Data section »
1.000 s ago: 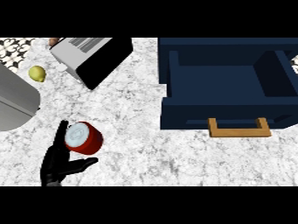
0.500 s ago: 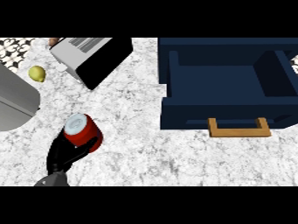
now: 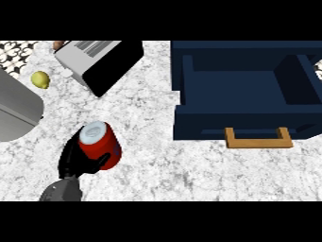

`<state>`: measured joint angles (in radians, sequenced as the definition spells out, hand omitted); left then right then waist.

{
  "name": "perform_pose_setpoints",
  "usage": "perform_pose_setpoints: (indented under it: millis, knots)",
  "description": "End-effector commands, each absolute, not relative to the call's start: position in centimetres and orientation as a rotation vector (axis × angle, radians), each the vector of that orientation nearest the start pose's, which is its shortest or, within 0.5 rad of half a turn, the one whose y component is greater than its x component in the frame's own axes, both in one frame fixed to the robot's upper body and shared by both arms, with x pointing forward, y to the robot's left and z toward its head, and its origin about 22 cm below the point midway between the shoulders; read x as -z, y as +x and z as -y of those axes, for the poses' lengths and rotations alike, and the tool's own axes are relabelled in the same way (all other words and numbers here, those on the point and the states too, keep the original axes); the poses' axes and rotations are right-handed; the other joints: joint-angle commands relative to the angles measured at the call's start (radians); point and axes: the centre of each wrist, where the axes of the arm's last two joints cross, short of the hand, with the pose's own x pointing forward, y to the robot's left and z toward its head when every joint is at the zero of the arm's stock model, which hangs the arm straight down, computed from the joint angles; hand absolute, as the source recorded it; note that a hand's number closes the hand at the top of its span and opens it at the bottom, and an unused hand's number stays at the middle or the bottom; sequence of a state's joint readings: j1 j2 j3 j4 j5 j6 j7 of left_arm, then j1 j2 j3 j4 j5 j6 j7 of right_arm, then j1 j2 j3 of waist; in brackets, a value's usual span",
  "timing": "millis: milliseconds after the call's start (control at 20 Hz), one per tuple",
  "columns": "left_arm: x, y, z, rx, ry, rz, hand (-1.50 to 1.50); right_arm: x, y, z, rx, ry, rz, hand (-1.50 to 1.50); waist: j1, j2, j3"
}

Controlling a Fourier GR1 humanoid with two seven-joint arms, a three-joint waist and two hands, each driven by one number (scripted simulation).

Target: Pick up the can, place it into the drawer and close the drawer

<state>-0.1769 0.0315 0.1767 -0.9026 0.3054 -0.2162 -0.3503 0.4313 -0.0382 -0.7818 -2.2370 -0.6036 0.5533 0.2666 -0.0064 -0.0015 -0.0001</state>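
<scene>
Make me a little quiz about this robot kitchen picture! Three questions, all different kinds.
1. True or false: the red can is already inside the blue drawer.
2. Which hand is curled round the can? A) left hand B) right hand
3. Fill in: the drawer's wooden handle is on a drawer that stands ____.

Key:
1. False; the can is at the left, apart from the drawer.
2. A
3. open
</scene>
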Motion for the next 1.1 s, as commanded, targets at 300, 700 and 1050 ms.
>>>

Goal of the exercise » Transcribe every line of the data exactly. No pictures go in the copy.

Response area »
1.000 s ago: 
0.500 s ago: 
now: 

`<state>`: measured joint angles (in radians, sequenced as the definition spells out, hand omitted); left then right then waist.

{
  "name": "perform_pose_setpoints",
  "usage": "perform_pose_setpoints: (indented under it: millis, knots)",
  "description": "End-effector commands, each absolute, not relative to the call's start: position in centimetres and orientation as a rotation vector (axis × angle, radians), each the vector of that orientation nearest the start pose's, which is its shortest or, within 0.5 rad of half a turn, the one whose y component is greater than its x component in the frame's own axes, both in one frame fixed to the robot's upper body and shared by both arms, with x pointing forward, y to the robot's left and z toward its head, and its origin about 22 cm below the point midway between the shoulders; read x as -z, y as +x and z as -y of those axes, for the poses' lengths and rotations alike, and the tool's own axes are relabelled in the same way (all other words and numbers here, those on the point and the states too, keep the original axes); the poses' axes and rotations are right-handed; the other joints: joint-angle commands relative to the angles measured at the call's start (radians); point and axes: the centre of each wrist, where the axes of the arm's last two joints cross, short of the hand, with the pose's own x pointing forward, y to the robot's left and z toward its head when every joint is at the zero of the arm's stock model, which hangs the arm straight down, computed from the joint angles; hand absolute, as the source recorded it; note that a hand's number closes the hand at the top of its span and opens it at the bottom, and an unused hand's number stays at the middle or the bottom; sequence of a state's joint readings: j1 j2 j3 j4 j5 j6 j7 of left_arm, then j1 j2 j3 j4 j5 j6 j7 of right_arm, then j1 j2 j3 of waist; in brackets, a value's usual span",
  "timing": "millis: milliseconds after the call's start (control at 20 Hz), one per tuple",
  "columns": "left_arm: x, y, z, rx, ry, rz, hand (-1.50 to 1.50); right_arm: x, y, z, rx, ry, rz, hand (-1.50 to 1.50); waist: j1, j2, j3"
}

Controlling a Fourier GR1 humanoid with two seven-joint arms, a three-joint waist and two hands, each driven by one number (scripted simulation).

Target: Pick up the can, place it into the drawer and close the drawer

<state>-0.1769 0.0315 0.1767 -0.9026 0.3054 -0.2162 -0.3503 0.4313 -0.0382 -0.7818 -2.2370 -0.6036 0.5533 0.2666 -0.0064 -0.0015 -0.0001</state>
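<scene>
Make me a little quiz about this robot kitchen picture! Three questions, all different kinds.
1. True or false: the red can is already inside the blue drawer.
2. Which hand is curled round the can? A) left hand B) right hand
3. Fill in: the drawer's wooden handle is on a drawer that stands ____.

Key:
1. False; the can is at the left, apart from the drawer.
2. A
3. open
</scene>
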Motion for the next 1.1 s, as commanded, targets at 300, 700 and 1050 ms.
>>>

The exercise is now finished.